Quels sont les 5 principes fondamentaux de la loi à retenir ?
Synthèse des procédures d’arrêts ou de limitation d’actes de diagnostic ou de soins
Méconnue des soignants, et encore plus des familles
Depuis sa création en janvier 2009, le pôle Santé et Sécurité des Soins a été destinataire de nombreux témoignages qui ont permis de faire le même constat : les principales dispositions de la loi du 22 avril 2005 sur la fin de vie sont souvent ignorées ou mal comprises et ne sont, en conséquence, pas appliquées ou insuffisamment appliquées.
Une enquête réalisée en 2007 et 2008 auprès de 604 professionnels de santé (à l’exclusion des médecins) et de 18 bénévoles intervenant en milieu hospitalier, pour le compte de l’Espace éthique de l’ap-hp de paris (assistance publique-hôpitaux de paris), le confirme. Spontanément, 46 % des personnels soignants ont déclaré connaître la loi.

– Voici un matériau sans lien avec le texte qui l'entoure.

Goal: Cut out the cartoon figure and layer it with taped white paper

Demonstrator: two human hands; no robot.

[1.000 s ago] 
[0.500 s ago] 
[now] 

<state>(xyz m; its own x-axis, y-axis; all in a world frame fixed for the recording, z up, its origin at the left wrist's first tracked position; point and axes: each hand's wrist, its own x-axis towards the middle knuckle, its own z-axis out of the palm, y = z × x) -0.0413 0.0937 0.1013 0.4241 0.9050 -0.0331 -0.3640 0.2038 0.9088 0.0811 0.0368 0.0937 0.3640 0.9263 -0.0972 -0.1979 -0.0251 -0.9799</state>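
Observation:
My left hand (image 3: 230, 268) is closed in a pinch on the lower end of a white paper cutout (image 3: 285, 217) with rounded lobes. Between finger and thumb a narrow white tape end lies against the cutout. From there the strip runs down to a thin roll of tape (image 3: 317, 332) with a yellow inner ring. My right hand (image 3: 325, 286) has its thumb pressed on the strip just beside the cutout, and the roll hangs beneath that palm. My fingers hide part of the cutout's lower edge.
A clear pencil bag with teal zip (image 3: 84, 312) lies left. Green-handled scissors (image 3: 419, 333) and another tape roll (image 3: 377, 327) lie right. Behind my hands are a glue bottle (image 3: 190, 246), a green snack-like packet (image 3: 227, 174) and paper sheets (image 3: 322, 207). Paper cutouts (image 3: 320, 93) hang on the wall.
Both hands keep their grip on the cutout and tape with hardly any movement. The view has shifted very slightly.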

Mais après une interrogation plus précise, :
• 22 % savent qu’il y existe une interdiction d’obstination déraisonnable,
• 12 % savent que la volonté des patients doit être respectée,
• 9 % savent qu’est mise en valeur la notion de personne de confiance,
• 5 % savent qu’est prônée la collégialité des décisions,
• 4 % parlent de la possibilité de soulager la douleur en appliquant un traitement pouvant avoir un double effet.
De même, dans une enquête réalisée en 2008 en Ile-de-france, sur 150 cancérologues exerçant dans des établissements hospitaliers à forte activité cancérologique, trois seulement étaient formés aux soins palliatifs.

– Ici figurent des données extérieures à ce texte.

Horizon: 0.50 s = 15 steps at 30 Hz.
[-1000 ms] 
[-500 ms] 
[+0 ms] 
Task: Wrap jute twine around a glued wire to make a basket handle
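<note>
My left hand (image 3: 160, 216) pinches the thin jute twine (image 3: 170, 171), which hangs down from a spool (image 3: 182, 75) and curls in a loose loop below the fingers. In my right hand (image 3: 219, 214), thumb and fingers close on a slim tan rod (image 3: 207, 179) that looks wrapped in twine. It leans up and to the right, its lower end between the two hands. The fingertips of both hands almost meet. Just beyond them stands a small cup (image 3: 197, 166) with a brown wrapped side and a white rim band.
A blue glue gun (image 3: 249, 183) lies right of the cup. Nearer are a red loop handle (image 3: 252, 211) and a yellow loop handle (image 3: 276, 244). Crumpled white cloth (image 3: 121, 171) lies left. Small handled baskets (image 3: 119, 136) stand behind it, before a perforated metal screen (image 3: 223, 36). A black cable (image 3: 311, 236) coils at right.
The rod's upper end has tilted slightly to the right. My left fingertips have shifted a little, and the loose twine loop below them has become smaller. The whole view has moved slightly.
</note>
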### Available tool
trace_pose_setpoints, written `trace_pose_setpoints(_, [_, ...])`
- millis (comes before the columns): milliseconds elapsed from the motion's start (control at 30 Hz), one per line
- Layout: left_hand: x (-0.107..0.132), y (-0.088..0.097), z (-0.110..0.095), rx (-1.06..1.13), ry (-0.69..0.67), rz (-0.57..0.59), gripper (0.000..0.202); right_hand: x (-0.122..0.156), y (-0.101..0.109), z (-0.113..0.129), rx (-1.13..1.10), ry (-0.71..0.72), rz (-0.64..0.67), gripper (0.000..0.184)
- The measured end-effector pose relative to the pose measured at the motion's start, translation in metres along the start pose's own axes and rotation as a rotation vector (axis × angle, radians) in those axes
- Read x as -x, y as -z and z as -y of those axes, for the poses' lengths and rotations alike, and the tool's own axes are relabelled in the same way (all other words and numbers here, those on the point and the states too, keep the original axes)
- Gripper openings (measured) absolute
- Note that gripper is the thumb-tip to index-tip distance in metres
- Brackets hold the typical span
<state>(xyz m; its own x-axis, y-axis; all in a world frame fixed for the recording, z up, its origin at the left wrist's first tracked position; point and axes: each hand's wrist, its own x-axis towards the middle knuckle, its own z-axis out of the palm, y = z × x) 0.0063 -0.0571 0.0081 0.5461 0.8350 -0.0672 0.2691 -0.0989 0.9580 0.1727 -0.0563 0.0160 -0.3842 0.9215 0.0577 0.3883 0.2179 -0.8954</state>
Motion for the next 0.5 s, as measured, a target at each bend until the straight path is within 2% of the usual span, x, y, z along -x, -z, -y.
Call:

Il semblerait cependant que les personnels travaillant dans des services de réanimation et de néonatologie aient une meilleure connaissance de la loi et que les personnels soignants (infirmières et cadres de santé) soient généralement plus au fait de la législation relative à la fin de vie que les médecins, les premiers bénéfciant de formations spécifiques.
Méconnue des professionnels, la loi l’est tout autant des malades et de leurs familles. la fondation de france et la Société française d’accompagnement et de soins palliatifs ont commandé à l’institut Ipsos, en 2009, un sondage sur la perception des soins palliatifs auprès d’un échantillon de 1 011 français :
• près de 9 personnes interrogées sur 10 considèrent que les soins palliatifs sont une réponse nécessaire à la souffrance des personnes gravement malades ou en fin de vie, et autant qu’ils permettent aux personnes gravement malades de vivre le plus sereinement possible la fin de leur vie.
• En revanche, 63 % des personnes interrogées ont néanmoins le sentiment d’être mal informées sur les soins palliatifs et 47 % pensent que toutes les personnes gravement malades ou en fin de vie ont la possibilité d’accéder aux soins palliatifs.
Selon une étude auprès des soignants, plus de la moitié des personnes en fin de vie ne bénéficieraient pas de soins adaptés à leur douleur et à leur détresse. Deux tiers d’entre eux estimeraient que les conditions de fin de vie de leurs patients leur paraîtraient inacceptables s’il s’agissait d’eux-mêmes ou de leurs proches.